Brief |
Count up the lines below where the word "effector" shows up, and respond with the number alone.

Provided data |
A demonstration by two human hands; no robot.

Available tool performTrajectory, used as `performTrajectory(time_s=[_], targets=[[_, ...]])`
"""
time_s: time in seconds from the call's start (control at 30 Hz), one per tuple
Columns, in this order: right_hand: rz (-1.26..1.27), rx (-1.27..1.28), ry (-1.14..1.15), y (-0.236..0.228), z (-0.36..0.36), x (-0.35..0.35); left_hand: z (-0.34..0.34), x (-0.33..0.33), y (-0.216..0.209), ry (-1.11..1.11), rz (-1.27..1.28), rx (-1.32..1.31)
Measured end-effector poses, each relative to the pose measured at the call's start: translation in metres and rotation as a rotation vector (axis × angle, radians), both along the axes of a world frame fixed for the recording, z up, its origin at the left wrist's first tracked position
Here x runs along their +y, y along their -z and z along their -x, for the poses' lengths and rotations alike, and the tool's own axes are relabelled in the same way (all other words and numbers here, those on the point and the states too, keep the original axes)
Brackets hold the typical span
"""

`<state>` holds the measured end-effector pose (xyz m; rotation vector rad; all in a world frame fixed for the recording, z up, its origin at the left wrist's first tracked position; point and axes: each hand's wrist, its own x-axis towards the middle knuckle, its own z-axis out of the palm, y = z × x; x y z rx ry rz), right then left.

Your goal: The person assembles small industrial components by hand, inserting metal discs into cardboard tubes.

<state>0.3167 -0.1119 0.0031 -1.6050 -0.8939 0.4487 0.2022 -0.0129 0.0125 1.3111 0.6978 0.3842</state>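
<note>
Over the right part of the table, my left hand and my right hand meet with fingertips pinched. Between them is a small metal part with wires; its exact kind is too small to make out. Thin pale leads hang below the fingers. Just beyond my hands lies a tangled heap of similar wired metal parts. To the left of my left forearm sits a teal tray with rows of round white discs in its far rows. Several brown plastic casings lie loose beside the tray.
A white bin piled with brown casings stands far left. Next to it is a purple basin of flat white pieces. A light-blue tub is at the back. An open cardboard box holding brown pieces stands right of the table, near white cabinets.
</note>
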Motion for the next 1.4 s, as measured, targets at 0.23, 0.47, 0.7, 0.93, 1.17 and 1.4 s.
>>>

Task output |
2